→ Work task
In the entries below, how many lines contain the string "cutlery"? State the number and nothing else.

Collection entries
--- --- ---
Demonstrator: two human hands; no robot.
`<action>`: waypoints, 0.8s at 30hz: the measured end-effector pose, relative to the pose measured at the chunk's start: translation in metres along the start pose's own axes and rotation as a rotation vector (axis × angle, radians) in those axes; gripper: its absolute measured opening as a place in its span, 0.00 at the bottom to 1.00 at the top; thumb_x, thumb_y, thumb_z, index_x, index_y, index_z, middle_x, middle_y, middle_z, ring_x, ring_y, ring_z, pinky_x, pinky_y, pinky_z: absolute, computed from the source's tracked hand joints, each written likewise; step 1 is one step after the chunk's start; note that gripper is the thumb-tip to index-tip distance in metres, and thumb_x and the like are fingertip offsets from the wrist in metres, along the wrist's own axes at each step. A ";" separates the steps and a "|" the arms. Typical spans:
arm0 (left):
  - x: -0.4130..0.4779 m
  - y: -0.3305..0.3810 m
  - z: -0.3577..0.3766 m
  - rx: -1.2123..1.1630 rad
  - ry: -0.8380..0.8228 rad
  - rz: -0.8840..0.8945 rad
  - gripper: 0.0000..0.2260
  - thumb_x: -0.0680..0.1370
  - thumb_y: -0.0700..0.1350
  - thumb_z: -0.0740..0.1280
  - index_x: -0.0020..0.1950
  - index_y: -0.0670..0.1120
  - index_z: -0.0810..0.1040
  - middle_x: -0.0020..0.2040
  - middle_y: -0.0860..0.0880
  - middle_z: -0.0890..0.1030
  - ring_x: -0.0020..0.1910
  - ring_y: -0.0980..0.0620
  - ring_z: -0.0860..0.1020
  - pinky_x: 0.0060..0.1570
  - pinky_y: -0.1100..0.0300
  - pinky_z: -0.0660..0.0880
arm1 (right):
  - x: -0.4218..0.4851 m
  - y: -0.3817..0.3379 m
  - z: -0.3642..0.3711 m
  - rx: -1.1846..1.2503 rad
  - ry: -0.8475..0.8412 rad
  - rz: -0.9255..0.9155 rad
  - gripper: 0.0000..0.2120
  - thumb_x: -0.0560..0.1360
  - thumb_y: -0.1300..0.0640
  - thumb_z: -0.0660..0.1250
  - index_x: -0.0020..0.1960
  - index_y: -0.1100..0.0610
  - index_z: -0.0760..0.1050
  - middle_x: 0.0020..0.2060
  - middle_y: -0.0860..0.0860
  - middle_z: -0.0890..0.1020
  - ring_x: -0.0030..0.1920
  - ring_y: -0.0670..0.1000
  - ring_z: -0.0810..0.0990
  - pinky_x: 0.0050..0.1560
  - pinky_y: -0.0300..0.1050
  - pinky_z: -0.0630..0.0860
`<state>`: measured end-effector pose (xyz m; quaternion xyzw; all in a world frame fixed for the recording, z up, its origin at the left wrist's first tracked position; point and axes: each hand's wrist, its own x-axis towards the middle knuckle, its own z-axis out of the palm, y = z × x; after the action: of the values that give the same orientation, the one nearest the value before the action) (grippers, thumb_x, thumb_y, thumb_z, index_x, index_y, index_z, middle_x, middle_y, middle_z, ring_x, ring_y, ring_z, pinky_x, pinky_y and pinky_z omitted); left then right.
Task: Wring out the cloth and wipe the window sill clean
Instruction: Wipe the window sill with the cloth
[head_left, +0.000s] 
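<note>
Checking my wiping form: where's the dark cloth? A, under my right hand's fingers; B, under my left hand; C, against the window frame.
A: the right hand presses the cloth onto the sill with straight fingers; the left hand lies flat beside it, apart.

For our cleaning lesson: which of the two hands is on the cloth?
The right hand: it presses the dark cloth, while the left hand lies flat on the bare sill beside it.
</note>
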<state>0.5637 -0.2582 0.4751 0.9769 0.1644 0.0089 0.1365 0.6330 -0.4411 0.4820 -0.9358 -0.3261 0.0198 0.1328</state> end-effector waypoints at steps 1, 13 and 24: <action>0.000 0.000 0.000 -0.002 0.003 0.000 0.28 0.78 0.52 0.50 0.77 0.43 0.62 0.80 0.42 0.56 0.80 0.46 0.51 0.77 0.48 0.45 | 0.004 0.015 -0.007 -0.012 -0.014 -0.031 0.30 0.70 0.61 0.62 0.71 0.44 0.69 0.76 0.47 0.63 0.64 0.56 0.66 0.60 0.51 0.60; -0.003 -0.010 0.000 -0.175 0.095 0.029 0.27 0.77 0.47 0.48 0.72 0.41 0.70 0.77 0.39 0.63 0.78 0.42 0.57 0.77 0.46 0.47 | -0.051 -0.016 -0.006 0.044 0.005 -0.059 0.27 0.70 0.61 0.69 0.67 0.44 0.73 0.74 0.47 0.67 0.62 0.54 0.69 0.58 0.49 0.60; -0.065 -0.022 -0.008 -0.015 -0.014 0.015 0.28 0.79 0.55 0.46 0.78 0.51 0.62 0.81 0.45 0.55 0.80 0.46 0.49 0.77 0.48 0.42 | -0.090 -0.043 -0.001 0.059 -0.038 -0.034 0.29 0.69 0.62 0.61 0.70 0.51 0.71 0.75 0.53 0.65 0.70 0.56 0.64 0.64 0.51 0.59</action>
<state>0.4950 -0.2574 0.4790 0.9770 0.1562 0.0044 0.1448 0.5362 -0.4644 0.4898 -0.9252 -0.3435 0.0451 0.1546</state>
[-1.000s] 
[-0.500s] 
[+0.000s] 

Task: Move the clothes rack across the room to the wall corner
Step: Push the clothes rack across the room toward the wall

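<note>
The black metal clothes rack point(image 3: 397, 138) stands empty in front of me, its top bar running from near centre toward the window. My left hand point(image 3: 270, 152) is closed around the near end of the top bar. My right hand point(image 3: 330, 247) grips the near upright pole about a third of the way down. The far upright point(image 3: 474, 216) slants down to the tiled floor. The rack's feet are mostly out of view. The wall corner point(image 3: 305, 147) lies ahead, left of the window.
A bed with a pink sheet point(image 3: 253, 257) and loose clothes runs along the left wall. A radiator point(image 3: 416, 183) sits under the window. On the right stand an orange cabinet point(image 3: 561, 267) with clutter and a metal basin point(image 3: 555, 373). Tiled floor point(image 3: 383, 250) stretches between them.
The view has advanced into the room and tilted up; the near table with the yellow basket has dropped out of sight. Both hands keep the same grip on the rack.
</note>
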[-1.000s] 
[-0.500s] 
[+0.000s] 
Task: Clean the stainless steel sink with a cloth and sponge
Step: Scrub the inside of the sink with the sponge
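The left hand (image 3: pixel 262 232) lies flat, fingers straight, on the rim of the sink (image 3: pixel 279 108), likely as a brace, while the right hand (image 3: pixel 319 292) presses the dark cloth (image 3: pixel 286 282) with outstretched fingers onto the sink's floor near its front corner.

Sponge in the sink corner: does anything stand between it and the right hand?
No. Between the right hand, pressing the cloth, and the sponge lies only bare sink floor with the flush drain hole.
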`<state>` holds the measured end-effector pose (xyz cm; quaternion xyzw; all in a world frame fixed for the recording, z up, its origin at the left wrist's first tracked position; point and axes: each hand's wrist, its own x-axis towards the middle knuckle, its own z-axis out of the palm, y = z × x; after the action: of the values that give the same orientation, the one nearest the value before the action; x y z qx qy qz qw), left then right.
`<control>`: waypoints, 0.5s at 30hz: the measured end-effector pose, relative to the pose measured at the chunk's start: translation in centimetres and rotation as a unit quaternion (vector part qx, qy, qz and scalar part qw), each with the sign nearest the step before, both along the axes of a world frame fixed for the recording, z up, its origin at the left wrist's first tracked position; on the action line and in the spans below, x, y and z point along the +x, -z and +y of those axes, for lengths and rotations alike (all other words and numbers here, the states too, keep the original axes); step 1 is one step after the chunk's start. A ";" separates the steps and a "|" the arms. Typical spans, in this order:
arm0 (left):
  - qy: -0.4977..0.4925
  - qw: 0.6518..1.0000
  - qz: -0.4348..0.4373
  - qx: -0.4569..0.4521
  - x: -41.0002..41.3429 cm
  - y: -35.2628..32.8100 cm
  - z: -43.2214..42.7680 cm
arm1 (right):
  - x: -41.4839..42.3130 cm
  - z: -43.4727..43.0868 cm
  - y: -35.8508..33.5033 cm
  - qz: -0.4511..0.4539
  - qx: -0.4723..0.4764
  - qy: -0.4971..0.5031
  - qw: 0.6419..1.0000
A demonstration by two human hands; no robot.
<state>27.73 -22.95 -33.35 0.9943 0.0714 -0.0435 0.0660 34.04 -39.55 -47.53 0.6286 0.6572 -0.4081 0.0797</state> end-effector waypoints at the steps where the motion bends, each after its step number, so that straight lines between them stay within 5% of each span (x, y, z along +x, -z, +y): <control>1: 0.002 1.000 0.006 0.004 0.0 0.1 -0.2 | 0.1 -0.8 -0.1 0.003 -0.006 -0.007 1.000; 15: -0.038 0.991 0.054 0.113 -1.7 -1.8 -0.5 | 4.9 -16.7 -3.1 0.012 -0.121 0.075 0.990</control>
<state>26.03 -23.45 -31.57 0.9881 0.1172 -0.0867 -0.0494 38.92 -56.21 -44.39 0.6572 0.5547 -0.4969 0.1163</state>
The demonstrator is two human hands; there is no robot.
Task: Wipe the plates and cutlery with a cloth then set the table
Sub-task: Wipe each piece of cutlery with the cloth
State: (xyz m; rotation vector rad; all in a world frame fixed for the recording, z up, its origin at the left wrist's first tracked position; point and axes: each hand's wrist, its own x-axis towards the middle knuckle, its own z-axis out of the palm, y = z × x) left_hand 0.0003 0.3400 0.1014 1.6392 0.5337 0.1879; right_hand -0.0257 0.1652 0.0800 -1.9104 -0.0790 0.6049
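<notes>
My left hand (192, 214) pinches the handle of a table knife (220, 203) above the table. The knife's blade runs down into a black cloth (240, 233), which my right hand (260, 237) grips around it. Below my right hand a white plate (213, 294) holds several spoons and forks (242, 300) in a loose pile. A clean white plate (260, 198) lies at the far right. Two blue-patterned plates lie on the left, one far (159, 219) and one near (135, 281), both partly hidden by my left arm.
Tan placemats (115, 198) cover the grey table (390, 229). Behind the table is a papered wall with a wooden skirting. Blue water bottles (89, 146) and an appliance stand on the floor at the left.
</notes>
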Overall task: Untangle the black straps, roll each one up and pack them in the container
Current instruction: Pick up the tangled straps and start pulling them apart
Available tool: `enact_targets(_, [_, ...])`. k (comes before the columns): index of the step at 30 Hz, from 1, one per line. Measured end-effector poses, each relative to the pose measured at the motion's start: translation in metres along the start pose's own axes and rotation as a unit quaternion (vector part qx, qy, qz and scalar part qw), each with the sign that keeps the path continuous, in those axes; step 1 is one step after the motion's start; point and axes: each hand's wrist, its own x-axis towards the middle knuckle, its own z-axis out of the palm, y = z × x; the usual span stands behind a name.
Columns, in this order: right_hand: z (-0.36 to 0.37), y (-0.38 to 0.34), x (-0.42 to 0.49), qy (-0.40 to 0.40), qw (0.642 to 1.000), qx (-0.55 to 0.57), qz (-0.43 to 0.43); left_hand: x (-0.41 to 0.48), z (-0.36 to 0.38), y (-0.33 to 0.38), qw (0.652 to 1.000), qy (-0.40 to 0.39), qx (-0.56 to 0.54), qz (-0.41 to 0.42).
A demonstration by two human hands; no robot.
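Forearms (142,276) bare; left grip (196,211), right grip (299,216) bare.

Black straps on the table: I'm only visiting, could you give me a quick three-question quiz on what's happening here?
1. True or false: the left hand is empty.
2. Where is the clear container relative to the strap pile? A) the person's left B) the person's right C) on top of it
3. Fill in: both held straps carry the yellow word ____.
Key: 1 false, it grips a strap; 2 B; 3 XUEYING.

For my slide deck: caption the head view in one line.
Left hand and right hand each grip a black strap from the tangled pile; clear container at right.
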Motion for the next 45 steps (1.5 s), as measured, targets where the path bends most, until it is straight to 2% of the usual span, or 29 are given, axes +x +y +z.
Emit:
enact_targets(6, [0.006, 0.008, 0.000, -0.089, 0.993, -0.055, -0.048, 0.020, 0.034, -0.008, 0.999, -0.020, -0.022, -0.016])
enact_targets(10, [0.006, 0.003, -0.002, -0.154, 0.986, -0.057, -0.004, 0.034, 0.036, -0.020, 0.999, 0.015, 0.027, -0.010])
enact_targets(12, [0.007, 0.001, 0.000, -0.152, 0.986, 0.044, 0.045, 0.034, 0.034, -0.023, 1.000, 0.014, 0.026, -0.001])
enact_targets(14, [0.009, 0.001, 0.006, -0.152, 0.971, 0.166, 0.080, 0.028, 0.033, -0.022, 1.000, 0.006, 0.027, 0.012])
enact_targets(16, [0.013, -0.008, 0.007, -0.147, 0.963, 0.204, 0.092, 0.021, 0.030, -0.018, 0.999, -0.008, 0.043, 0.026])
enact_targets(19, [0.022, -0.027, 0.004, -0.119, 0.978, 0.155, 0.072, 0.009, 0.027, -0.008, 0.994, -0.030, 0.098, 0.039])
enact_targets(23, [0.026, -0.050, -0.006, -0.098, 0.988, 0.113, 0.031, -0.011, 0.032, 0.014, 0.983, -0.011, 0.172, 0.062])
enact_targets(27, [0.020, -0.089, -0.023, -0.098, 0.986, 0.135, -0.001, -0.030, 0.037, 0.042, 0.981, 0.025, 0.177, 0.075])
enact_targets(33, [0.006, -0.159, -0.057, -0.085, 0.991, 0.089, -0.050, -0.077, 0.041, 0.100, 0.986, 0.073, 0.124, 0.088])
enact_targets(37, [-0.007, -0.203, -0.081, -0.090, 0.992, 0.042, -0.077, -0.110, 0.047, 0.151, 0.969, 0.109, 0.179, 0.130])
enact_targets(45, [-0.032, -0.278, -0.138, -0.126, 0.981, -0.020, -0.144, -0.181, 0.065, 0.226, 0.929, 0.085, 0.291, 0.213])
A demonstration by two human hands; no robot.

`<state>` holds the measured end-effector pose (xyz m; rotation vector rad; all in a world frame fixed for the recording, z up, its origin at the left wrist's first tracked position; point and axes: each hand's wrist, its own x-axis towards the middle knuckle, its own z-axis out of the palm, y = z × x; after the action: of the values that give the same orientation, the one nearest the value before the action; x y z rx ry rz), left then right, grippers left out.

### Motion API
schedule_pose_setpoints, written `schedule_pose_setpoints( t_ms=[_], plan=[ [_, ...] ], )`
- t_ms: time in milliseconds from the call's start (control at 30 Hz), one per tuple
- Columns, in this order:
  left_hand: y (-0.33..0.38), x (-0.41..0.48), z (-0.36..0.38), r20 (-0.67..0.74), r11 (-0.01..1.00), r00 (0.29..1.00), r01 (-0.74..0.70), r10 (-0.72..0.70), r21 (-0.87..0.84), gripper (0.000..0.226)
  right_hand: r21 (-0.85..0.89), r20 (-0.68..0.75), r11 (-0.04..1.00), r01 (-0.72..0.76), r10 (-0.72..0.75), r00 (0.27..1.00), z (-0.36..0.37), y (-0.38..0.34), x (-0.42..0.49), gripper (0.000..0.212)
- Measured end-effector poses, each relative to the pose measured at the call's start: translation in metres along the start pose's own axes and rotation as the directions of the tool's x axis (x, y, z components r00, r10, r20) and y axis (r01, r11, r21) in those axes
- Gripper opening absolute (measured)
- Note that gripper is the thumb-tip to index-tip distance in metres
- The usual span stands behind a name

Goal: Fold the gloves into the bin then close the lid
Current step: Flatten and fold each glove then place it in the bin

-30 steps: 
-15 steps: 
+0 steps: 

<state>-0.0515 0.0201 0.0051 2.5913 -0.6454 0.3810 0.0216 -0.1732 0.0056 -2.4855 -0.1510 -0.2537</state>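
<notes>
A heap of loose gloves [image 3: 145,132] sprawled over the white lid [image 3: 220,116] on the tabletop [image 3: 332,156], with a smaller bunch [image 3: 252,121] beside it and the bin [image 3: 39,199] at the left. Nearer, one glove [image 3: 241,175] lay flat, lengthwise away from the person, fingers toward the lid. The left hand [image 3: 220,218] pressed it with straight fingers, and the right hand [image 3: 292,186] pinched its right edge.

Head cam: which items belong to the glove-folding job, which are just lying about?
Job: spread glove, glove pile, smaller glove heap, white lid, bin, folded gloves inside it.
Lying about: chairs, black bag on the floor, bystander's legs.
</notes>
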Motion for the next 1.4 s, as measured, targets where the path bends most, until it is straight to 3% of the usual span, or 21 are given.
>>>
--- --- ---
→ Reply to the task
2